Всех отослали: санитаров, сестру, нянечек. Обедали, молча стучали ложками. Люба не ела. Она не могла есть. Она сидела на колченогом стуле около Манитиной койки. Смотрела на нее. Пришла Тощая. Потрепала ее по плечу: что восседаешь тут? На это постовая сестра есть! Люба глядела невидяще. Опалы плыли. Прошептала: я слежу за ней.

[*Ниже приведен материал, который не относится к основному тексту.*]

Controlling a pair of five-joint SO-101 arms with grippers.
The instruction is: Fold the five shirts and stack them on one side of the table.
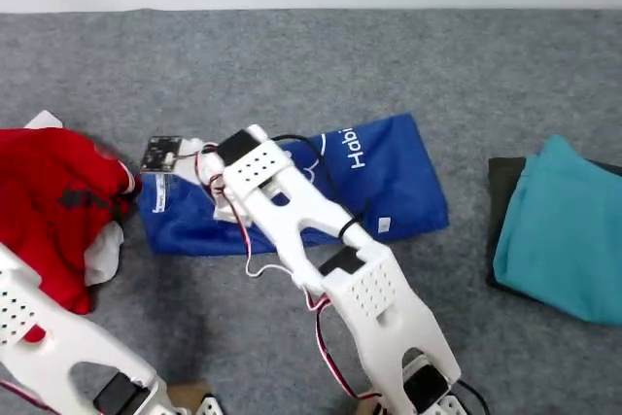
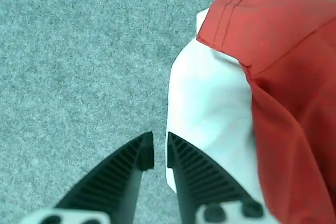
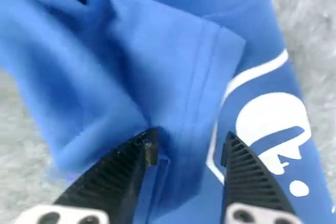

Когда Манита очнулась, она изумленно обводила глазами плафоны, тумбочки, палату, окно за решеткой.
Где я? Кто я? Люба улыбнулась и заплакала. Ты в больнице. Ты что-нибудь помнишь? Я ничего не помню. И я тоже ничего не помню; вот и хорошо, мы обе свободны.
Люба вытирала слезы шапочкой.
Манита лежала недвижно, спокойно, вытянув ноги, тускло глядя в белый потолок.
Беньямин ловил таракана.
Он ловил больничного таракана, а вся палата глядела на него и хохотала.
Советы давали.
– Ты ловчей, ловчей!
– Прыгни, прыгни!
– А ты присядь! Присядь!
– Да нет, что тут присядь, ты на живот ляг! На пол! Не бойся! Он чистый!
Таракан-прусак резво бежал по полу. Останавливался, шевелил усами. Беньямин подкрадывался. И только заносил согнутую ковшиком руку – таракан срывался с места и заползал под тумбочку.
– Все! Убег к шутам!
Нет. Выползал опять. И выползал на середину палаты, будто дразня Беньямина; и снова Беньямин сгибался в позе ловца и осторожно навострял руку.
– Шалит! Шалит он с тобой!
– Ну, Блаженный, не подведи! Ап!
Беньямин сам не знал, зачем он ловил бедняжку. Потому, что живой? Потому, что другой?
– А ты его тапком, тапком! Хлопни и раздави! Что церемониться!